Progressive Muscle Relaxation For Instant Anxiety and Stress Relief

As you go through your day, like the bad-ass you are, you often start to hold tension in your body without even realizing it.

This is a normal reaction to stress stimuli, also known as the fight-or-flight response. This response evolved as a way to help animals survive a threat, typically by either facing the threat head-on, or by running away.

Some common symptoms of the fight-or-flight reaction are accelerated heart rate, sweating, shaking, and shortness of breath. These are the result of the influx of stress hormones. Over time, this fight-or-flight response has become a common reaction to feelings of fear that we experience with reality. Some people can get locked into this fight-or-flight mode for 90% of their day.

The good news is, an exercise called Progressive Muscle Relaxation is a quick and easy way to combat these symptoms.


What is Progressive Muscle Relaxation?

Progressive muscle relaxation, or PMR, is a deep relaxation technique that is used to reduce symptoms of anxiety, stress, insomnia, and even certain types of chronic pains. PMR is based upon the simple technique of tensing, or tightening, one muscle group at a time followed by a relaxation phase with release of the tension.

The technique of PMR dates back to the 1930’s by Edmund Jacobson, and is based upon his assertion that mental calmness is a natural result of physical relaxation.

Progressive muscle relaxation is an exercise that anyone can use and only takes about about 15 minutes to complete. The best part is that it can have you feeling more relaxed almost instantaneously.

“Learn to relax. Your body is precious, as it houses your mind and spirit. Inner peace begins with a relaxed body.”  –Norman Vincent Peale


How Do I Do It?


Step One: Applying Tension

The first step is to apply tension to a specific muscle group of the body. This can be your hand, for example. Begin by focusing on the target muscle group. Then, take a slow, deep breath and squeeze the muscles as hard as you can for 5 seconds, careful to avoid inducing pain. It is really important to focus on feeling the tension, making that mind-to-muscle connection. This may result in some discomfort or shaking, but as long as it’s not strong pain, this is normal. Make sure to isolate the muscle group as it is easy to accidentally tense surrounding muscles such as the arms or shoulder. This will get easier with practice.

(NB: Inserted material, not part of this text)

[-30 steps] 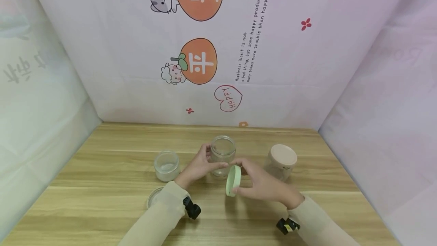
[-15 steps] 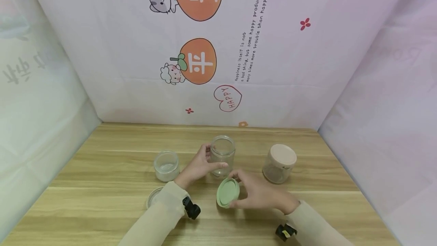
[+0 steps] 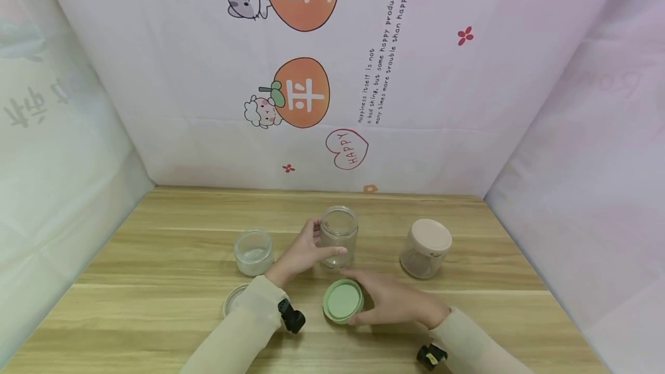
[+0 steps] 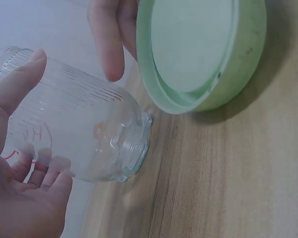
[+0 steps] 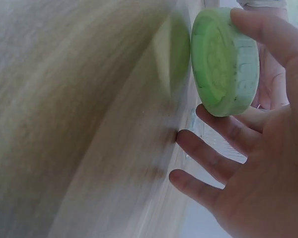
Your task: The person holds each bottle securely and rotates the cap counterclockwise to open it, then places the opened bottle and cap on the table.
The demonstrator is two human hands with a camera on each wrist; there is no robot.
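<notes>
On the table, an open clear glass jar (image 3: pixel 340 232) stands mid-table. My left hand (image 3: pixel 312 251) grips its side, thumb in front and fingers round the back. Close to the jar's near side, a pale green lid (image 3: pixel 343 301) lies nearly level, its recessed face up. My right hand (image 3: pixel 392 299) holds the lid at its edge, thumb on the near rim and a finger at the far side, as the right wrist view shows. Its other fingers spread free. Whether the lid touches the tabletop is hard to tell; a shadow lies beneath it in the left wrist view.
A short open glass jar (image 3: pixel 254 253) stands to the left. A round lid or ring (image 3: pixel 234 300) lies partly under the left sleeve. On the right stands a glass jar with a beige lid (image 3: pixel 426 247). Printed cloth (image 3: pixel 415 154) walls the table in.
My right hand has brought the green lid down toward me and turned it from edge-on to nearly level. My left hand and the jar have stayed in place.
</notes>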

Step Two: Releasing the Tension

After 5 seconds, as you exhale, allow the tightness to flow out of the tensed muscles. The muscles will become loose and limp as the tension leaves. The most important part is to make sure you are focusing on the difference in the feelings of tension and relaxation. This will better help you identify when you are holding onto tension in the future.

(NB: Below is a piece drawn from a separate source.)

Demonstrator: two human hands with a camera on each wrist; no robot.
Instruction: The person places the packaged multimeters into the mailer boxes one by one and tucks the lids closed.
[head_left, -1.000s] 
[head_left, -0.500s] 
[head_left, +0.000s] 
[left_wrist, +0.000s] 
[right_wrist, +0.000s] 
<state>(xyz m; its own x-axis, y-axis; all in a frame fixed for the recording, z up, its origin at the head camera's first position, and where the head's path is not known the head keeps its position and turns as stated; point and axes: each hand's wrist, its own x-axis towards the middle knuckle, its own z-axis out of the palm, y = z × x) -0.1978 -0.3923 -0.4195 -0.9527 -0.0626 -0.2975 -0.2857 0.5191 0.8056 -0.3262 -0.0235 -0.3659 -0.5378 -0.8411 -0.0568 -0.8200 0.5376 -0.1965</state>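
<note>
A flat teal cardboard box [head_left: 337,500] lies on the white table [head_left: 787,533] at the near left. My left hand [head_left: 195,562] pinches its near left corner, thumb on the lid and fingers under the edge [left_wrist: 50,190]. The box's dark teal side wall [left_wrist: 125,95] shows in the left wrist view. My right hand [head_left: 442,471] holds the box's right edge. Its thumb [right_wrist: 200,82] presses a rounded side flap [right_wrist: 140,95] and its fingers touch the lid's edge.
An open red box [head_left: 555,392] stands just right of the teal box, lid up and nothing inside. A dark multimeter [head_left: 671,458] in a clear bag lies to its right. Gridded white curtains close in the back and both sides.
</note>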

Step Three: Relaxation, Then Rinse and Repeat

Remain in the relaxed state for 15-20 seconds. Then, continue to work your way up your body, tightening and releasing with each muscle group. Legs, abdomen, buttocks, back, arms, shoulders, neck, and face. Try to tighten each muscle group for a few breaths and then slowly release. Repeat with any areas that feel especially stiff. The facial muscles are often times missed. While it is not recommended to grit your teeth, try forming a huge smile and hold for 5 seconds and then fully release all tension. After you have targeted all muscle groups, take some time to enjoy the deep state of relaxation.

Body Scan:

Similar to Progressive muscle relaxation is the body scan. During a body scan you mentally “scan” all of your muscles, looking for areas of tension. When you discover an area that you are holding tension, you will then relax it, and continue this throughout your entire body until you reach a relaxed state. This is my go-to when I am especially stressed and a precursor to meditation.





Guide To Body Scanning:

With body scanning, you will begin by closing your eyes (optional but beneficial) and envisioning a scanner starting to move down your body, beginning at the top of your head. Scan your face, neck, shoulders, back, arms, hands, stomach, buttocks, legs, and feet. Ask yourself “Where am I holding tension? My face? My neck?”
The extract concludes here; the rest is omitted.